Information on the presence of different insects was collected by either direct observation or sweep-netting. Our survey protocol explicitly avoided collecting the immature stages of species (e.g., caterpillars), and a considerable effort was put into minimising the number of adult insect specimens collected.
As many as 1,351 insect species have been recorded in the City of Melbourne. They are represented by 834 genera, 215 families and 16 orders.
Sixteen insect orders have been documented so far in the City of Melbourne: Blattodea (cockroaches and termites), Coleoptera (beetles), Dermaptera (earwigs), Diptera (flies, midges and mosquitoes), Ephemeroptera (mayflies), Hemiptera (true bugs), Hymenoptera (wasps, bees and ants), Lepidoptera (butterflies and moths), Mantodea (mantis), Neuroptera (lacewings), Odonata (dragonflies and damselflies), Orthoptera (grasshoppers and crickets), Psocoptera (bark lice), Siphonaptera (fleas), Thysanoptera (thrips) and Trichoptera (caddisflies).

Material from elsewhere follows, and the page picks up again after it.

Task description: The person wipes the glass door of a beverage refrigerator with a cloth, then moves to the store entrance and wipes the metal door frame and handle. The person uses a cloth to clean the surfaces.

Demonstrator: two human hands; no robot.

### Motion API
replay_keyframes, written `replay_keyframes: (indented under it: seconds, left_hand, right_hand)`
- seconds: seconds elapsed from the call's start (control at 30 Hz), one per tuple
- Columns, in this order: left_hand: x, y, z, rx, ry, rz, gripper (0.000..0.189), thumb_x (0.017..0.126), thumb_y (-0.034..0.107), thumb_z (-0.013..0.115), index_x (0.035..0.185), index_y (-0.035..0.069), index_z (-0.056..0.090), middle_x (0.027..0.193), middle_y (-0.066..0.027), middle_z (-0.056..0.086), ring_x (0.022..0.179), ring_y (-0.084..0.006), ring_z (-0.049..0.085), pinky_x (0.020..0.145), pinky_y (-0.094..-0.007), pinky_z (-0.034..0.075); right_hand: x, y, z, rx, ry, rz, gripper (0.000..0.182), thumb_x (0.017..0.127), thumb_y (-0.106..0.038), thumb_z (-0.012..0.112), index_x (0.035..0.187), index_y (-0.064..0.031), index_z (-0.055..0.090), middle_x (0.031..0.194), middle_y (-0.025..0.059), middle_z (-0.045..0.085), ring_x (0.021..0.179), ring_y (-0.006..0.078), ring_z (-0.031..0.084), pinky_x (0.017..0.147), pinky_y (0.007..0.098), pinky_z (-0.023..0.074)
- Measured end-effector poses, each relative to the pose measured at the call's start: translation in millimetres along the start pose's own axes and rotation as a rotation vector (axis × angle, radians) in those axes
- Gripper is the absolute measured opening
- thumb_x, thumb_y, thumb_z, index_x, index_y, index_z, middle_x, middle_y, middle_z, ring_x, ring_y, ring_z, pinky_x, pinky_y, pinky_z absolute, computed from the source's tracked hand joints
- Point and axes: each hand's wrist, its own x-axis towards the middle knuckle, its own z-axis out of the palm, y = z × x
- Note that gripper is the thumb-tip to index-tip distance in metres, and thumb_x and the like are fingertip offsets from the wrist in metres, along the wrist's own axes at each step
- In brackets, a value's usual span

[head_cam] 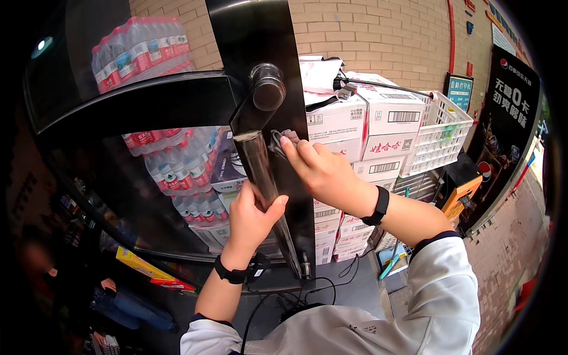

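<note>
A long metal door handle [260,166] runs down the black frame [290,177] of a glass door, with a round metal mount [268,92] at its top. My left hand [254,218] is wrapped around the handle's middle, the thumb on its right side. Just to the right of the handle's upper end, my right hand [320,171] presses a crumpled grey cloth [285,141] against the black frame. Both wrists wear black bands. Part of the cloth is hidden under the fingers.
Stacked white cartons [392,115] and a white plastic basket [439,133] stand at the right. Packs of bottled water [179,171] show through the glass [106,164]. Black cables [328,284] lie on the floor below. A person [128,306] is at the lower left.
</note>
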Motion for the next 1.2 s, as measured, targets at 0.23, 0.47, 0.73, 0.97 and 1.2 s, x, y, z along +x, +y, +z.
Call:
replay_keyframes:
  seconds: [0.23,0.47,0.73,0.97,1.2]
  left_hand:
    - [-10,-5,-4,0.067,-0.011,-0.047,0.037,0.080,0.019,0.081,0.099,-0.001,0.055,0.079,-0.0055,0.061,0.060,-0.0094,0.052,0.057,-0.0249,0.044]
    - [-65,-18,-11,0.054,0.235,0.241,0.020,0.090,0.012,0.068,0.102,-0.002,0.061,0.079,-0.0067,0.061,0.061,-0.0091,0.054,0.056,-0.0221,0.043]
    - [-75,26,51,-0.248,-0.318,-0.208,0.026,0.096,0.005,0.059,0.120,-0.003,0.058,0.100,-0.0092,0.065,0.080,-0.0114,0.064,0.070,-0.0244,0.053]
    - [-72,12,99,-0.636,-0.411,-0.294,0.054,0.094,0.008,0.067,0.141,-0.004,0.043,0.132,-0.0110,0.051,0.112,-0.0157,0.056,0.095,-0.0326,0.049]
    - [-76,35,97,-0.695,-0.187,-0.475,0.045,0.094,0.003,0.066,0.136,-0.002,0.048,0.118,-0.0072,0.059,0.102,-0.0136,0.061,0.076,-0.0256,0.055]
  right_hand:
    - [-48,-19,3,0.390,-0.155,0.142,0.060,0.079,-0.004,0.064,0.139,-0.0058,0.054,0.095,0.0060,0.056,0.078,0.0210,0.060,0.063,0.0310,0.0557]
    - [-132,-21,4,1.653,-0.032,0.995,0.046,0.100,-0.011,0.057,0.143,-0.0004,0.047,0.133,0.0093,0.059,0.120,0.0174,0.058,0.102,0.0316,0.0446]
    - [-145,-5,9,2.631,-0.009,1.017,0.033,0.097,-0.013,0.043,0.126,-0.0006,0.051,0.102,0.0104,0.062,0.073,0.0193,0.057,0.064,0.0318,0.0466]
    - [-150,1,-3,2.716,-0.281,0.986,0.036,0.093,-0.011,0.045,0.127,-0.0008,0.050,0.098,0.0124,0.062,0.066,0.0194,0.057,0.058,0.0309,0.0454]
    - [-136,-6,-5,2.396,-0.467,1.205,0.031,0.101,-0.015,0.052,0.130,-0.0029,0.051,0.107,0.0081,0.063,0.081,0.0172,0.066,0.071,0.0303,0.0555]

Royal Park has the highest species richness, with 202 different insect species. The second most species rich site is Fitzroy-Treasury Gardens (112 species), followed by Princes Park (94 species) and Westgate Park (72 species).
The mid-storey habitat type has the highest species richness, with 166 insect species recorded in the targeted survey across all sites. Grassland and tree habitat types have 126 and 98 species, respectively. Lawn has the lowest species richness, with only 42 insect species.
The most common species is a beetle in the genus Corticaria (Coleoptera: Latridiidae). These beetles are referred to as minute brown scavenger beetles. This species was collected in all sites, in the four studied habitat types and in association with 50 different plant species.
Non-native insect species recorded in the targeted survey included the cabbage white butterfly Pieris rapae, diamondback moth Plutella xylostella, elm leaf beetle Xanthogaleruca luteola, European honey bee Apis mellifera, European wasp Vespula germanica and Argentine ant Linepithema humile.
Insect species occurring in the City of Melbourne deliver at least four benefits to its city-dwellers: biological pest control, soil fertility, pollination of crop and ornamental plants, and persistence of plants that are naturally dispersed by ants. Insects may also provide food (e.g., honey and lerps).